- _Aim of the task_
Please repeat, from the entries that follow, the lines from the one containing "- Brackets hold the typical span" through the one containing "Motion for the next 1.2" exactly, adding nothing.

● ● ● ● ●

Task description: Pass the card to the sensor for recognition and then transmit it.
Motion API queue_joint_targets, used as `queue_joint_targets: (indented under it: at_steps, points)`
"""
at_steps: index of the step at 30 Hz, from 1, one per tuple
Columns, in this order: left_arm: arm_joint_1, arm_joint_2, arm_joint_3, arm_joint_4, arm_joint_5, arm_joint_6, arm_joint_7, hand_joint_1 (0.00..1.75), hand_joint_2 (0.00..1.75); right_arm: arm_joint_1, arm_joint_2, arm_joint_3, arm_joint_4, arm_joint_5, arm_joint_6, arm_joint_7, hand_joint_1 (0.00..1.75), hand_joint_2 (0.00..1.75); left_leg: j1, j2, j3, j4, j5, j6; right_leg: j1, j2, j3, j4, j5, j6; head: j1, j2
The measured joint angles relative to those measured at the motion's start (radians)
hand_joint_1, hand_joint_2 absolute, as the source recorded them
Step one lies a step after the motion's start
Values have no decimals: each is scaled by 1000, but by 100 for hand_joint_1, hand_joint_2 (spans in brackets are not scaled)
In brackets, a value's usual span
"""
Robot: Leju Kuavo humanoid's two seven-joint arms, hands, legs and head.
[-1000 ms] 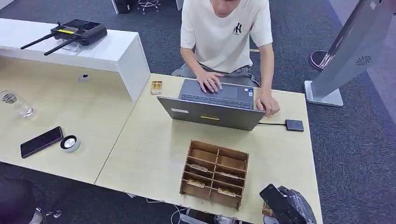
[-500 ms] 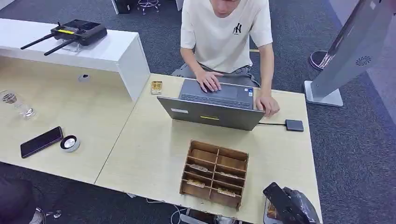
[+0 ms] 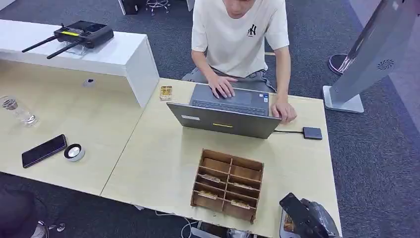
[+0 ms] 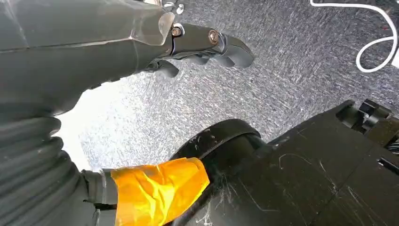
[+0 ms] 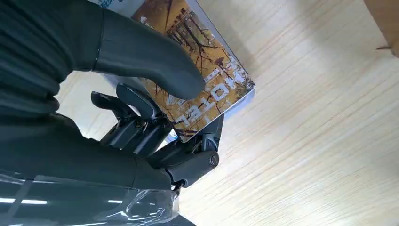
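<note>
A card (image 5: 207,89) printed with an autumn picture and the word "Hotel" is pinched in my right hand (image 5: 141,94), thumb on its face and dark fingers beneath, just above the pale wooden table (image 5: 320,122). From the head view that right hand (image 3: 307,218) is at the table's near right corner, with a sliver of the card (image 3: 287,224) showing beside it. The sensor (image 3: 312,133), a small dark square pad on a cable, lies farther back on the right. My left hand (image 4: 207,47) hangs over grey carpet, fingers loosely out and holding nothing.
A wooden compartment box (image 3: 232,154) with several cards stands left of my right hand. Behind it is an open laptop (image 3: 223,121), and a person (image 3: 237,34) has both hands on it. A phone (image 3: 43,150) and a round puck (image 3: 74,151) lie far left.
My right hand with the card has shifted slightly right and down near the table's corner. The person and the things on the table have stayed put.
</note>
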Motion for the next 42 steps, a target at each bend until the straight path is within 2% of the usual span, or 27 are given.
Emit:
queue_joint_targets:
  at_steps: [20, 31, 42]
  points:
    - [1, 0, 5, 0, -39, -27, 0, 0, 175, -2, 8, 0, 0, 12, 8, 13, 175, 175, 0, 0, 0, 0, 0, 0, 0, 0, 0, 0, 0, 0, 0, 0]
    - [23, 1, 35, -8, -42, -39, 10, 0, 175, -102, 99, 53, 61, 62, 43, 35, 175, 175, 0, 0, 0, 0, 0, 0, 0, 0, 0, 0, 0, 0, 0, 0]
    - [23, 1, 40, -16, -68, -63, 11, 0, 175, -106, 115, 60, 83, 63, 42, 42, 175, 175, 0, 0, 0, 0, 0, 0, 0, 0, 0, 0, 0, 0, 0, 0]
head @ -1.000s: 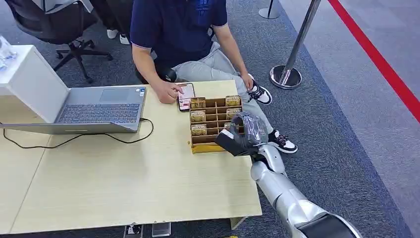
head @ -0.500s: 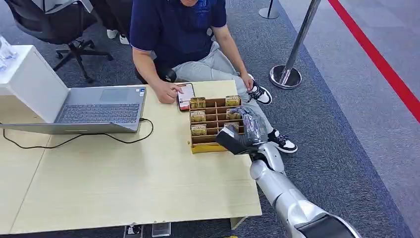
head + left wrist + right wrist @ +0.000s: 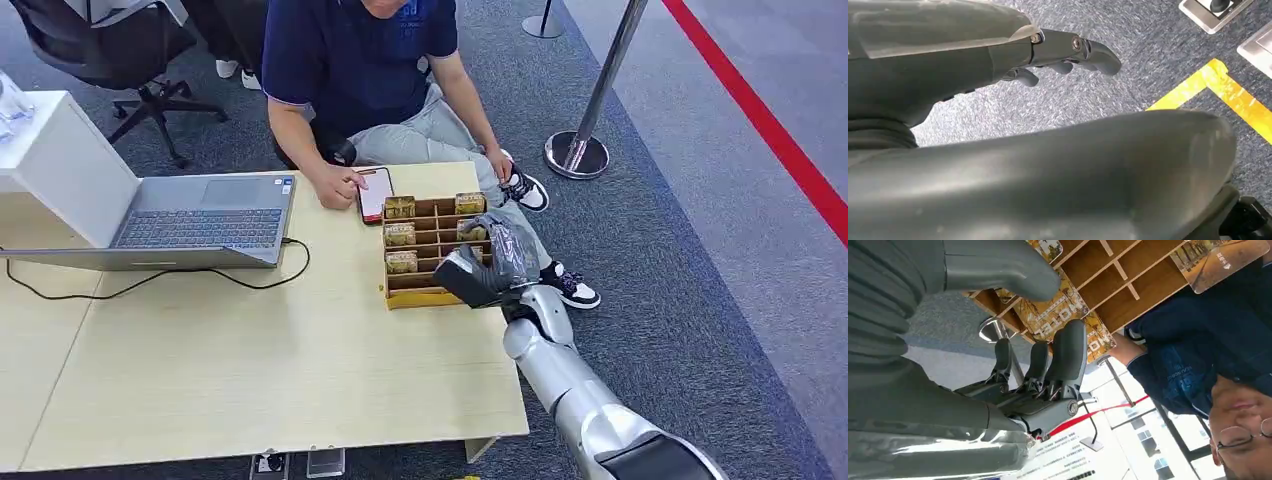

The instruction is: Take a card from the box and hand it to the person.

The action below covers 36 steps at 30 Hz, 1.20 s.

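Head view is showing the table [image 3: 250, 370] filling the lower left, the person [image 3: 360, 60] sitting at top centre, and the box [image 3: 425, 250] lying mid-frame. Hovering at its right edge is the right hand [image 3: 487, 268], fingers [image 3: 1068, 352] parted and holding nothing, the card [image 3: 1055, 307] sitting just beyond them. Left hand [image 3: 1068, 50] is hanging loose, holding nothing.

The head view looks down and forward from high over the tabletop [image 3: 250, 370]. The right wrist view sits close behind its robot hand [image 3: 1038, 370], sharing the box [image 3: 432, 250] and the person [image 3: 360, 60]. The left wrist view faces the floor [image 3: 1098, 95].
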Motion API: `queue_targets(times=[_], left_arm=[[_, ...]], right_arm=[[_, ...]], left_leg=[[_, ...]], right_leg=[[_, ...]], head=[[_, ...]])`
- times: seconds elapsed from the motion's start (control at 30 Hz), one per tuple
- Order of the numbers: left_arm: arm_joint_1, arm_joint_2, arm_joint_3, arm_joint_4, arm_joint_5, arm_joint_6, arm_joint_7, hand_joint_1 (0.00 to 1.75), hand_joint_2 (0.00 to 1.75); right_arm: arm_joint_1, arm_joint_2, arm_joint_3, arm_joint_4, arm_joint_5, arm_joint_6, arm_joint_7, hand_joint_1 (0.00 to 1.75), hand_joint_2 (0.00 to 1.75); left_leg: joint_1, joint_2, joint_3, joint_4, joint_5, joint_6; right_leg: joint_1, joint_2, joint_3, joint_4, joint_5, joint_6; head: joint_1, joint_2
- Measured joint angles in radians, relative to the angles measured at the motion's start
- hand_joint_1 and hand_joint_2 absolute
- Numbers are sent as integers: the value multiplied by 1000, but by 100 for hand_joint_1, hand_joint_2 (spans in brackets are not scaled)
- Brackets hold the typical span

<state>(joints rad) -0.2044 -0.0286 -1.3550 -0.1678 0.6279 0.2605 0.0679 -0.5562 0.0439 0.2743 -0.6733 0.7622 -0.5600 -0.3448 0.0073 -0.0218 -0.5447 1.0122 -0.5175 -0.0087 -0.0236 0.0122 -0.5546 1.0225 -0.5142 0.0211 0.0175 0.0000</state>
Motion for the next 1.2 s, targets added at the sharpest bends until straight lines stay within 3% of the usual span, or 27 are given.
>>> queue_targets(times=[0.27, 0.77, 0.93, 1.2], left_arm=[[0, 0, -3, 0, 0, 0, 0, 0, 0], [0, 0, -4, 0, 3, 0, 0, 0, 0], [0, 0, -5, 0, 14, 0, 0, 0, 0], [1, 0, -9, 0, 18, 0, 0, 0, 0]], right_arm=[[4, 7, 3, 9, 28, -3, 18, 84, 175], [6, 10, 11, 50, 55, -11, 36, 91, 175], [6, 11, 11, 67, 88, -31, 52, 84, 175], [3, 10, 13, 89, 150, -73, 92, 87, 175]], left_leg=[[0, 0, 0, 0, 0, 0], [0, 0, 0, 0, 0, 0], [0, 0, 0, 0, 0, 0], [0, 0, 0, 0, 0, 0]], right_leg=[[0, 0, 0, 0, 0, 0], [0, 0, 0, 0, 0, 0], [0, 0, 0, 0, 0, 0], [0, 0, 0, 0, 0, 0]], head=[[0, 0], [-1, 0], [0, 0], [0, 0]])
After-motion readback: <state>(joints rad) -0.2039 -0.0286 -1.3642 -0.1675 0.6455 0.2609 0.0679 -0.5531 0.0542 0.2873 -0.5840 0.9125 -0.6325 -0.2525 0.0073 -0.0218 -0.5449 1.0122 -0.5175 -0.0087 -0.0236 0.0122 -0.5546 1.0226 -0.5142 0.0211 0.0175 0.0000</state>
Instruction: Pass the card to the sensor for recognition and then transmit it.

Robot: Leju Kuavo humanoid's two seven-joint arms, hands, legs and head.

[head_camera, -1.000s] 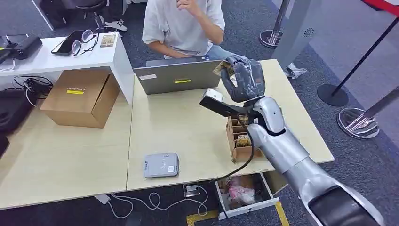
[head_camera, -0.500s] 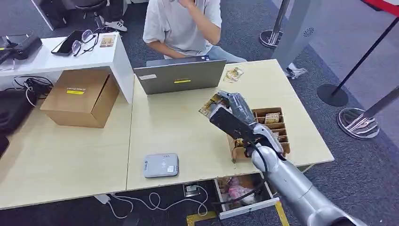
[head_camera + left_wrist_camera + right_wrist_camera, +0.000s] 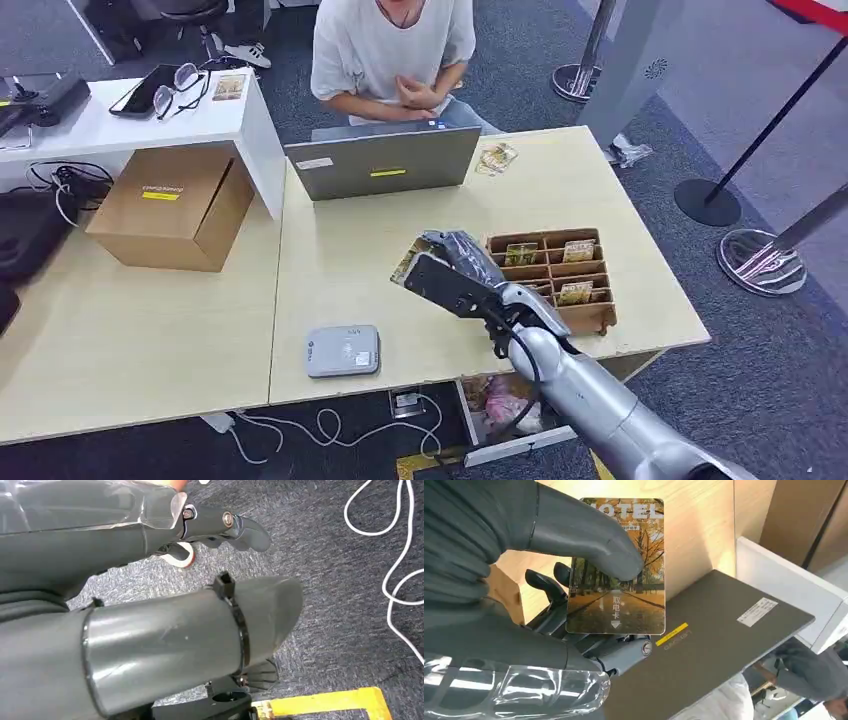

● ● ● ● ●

- _Solution to this problem_
- Brackets hold the typical span

<state>(joints rad) -0.2044 -0.0286 -1.3550 -0.1678 0.6279 0.2605 0.0679 -0.5562 0.0439 0.2743 -0.6733 0.7622 -0.5600 -0.3448 0.0073 -0.0218 -0.5447 1.0122 -0.5175 -0.0087 -0.0236 0.0122 -0.5546 1.0225 -0.5142 0.0211 0.0175 0.0000</state>
Motion for the next 1.2 s, targets added at the sharpest bends until straight lines stay within 3% of the usual span, or 27 are given.

There is no more to this exercise.